The Electric Reliability Council of Texas instituted new rules on Dec. 5 called “real-time co-optimization plus batteries,” or RTC+B. The idea is to allow ERCOT to reassign power plants between two major categories of grid activities: ancillary services, the rapid-response actions designed to keep the system stable and outage-free; and energy, the bulk delivery of megawatt-hours for consumption.
On paper, RTC+B sounds agreeable, and other grid operators in the country have been co-optimizing markets for years. ERCOT President and CEO Pablo Vegas said the update would bring greater efficiency and reliability to the system. He even called it “the most substantial enhancement to the Real-Time Nodal market design since its inception in 2010.” ERCOT leadership has promised more than $1 billion of wholesale market savings each year from the update.
But a major storage developer active in ERCOT is sounding the alarm about the risks these new rules create for storage operators — and initial metrics from Day 1 of RTC+B are consistent with what you’d expect if a bunch of battery owners pulled out of the ancillary service market because of uncertainty.
The problem, according to Aaron Zubaty, the concerned storage developer, is that power plants can now be reassigned unpredictably between ancillary services and energy. That uncertainty, plus additional stipulations around minimum state-of-charge levels for batteries to be chosen for ancillary services, could limit batteries’ ability to compete in those markets, where they had become a dominant force.
Zubaty runs Eolian, which built one of the first 100-megawatt energy storage plants in ERCOT in 2021 and is now building what would be Texas’ biggest battery. He stopped bidding his merchant battery fleet into the day-ahead ancillary services markets when RTC+B took effect.
“Storage is definitely in a different risk world than it was before RTC+B, because of added duration requirements that changed previously negotiated rules, which may not have been widely understood,” Zubaty said.
RTC+B enforces new requirements for the level of charge that batteries need in order to be dispatched for each ancillary service, which now happens every five minutes (these services used to be procured by the hour). Plant owners can still secure a higher payment by committing their batteries in the day-ahead market for ancillary services. But now, they could find their batteries getting reassigned to the energy market based on the RTC+B optimization algorithm, which might leave them with less energy than they need to qualify for ancillary service obligations later in the day. Not showing up for an obligation incurs financial penalties.

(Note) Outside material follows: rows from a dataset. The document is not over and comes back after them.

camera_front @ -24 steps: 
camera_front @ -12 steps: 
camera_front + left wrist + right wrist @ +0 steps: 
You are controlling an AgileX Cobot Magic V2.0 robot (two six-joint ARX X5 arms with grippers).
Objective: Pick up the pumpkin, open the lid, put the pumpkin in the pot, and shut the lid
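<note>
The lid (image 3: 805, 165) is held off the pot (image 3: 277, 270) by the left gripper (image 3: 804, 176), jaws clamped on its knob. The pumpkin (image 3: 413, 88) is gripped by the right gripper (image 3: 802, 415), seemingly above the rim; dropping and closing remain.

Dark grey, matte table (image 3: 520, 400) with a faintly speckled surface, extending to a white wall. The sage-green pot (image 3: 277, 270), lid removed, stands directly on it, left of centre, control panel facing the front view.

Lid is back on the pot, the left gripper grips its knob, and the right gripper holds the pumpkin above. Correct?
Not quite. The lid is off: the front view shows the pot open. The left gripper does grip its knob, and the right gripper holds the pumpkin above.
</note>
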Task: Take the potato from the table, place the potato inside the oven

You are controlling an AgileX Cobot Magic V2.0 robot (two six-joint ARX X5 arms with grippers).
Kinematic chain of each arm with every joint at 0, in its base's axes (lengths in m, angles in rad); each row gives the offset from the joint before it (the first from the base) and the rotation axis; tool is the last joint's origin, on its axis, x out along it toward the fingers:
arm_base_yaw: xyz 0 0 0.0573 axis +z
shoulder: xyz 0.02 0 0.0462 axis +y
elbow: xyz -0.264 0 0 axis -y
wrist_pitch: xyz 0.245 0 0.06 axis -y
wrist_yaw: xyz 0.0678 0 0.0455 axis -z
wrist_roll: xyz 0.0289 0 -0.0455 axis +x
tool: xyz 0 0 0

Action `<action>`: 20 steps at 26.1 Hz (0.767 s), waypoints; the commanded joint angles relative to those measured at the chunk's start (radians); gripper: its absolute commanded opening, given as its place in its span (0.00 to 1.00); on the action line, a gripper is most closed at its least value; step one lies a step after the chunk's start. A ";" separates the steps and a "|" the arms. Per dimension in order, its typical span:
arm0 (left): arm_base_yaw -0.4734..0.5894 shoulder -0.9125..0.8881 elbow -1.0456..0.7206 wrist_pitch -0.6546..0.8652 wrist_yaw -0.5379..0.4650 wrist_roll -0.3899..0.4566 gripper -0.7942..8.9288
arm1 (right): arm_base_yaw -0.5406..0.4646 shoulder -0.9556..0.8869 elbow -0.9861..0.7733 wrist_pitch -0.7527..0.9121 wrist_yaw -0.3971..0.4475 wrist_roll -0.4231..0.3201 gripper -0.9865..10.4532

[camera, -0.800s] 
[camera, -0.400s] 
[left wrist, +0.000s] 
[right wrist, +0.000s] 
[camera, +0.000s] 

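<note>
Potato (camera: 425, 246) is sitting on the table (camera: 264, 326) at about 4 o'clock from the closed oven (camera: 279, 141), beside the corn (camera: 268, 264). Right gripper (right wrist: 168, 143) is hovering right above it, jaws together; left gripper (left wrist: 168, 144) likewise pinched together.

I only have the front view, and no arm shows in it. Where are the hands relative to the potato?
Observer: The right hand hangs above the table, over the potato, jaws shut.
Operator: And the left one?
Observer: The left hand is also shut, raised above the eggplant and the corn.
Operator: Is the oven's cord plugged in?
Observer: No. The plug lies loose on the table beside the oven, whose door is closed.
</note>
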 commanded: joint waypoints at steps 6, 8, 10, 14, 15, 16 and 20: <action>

“ERCOT is managing Ancillary Service duration requirements more strictly,” a spokesperson told Canary Media in an email, adding that RTC+B considers a battery’s state of charge in the economic optimization calculation. “To the extent that the storage resources believe there are deployment risks, they can account for this in their offer strategy.”
After posting his concerns on LinkedIn ahead of the new rules, Zubaty said he heard from several other battery operators who shared his concerns about the new and poorly understood risks.
The behavior on Dec. 5 could prove to be a onetime blip. But if it becomes a pattern, especially on days of extreme demand, it could undo the state’s progress in tapping batteries to make the grid cheaper and more reliable for consumers.
The good news for Texans is that the grid didn’t break as operators and plant owners adjusted to the new rules. It helped that the weather cooperated, with no unseasonable cold spell to push the limit at a sensitive time. There wasn’t a meltdown, as Zubaty put it, “in totally bland weather and market conditions.”
But for an uneventful day, the ancillary service market got pretty spicy.
“Batteries have basically dominated the ancillary services market in the past few years, but they’ve also cratered the prices,” said Joshua Rhodes, a research scientist at the University of Texas at Austin. Batteries can respond almost instantly, and don’t burn fuel, so they are particularly competitive at these grid services.
But day-ahead clearing prices shot up for Dec. 5, especially for a service called non-spin reserve. This service needs to respond in half an hour — “glacial compared to how fast batteries move,” Rhodes said. But to participate, batteries must be able to run for four hours, which is a higher bar for them to meet, given their limited runtime.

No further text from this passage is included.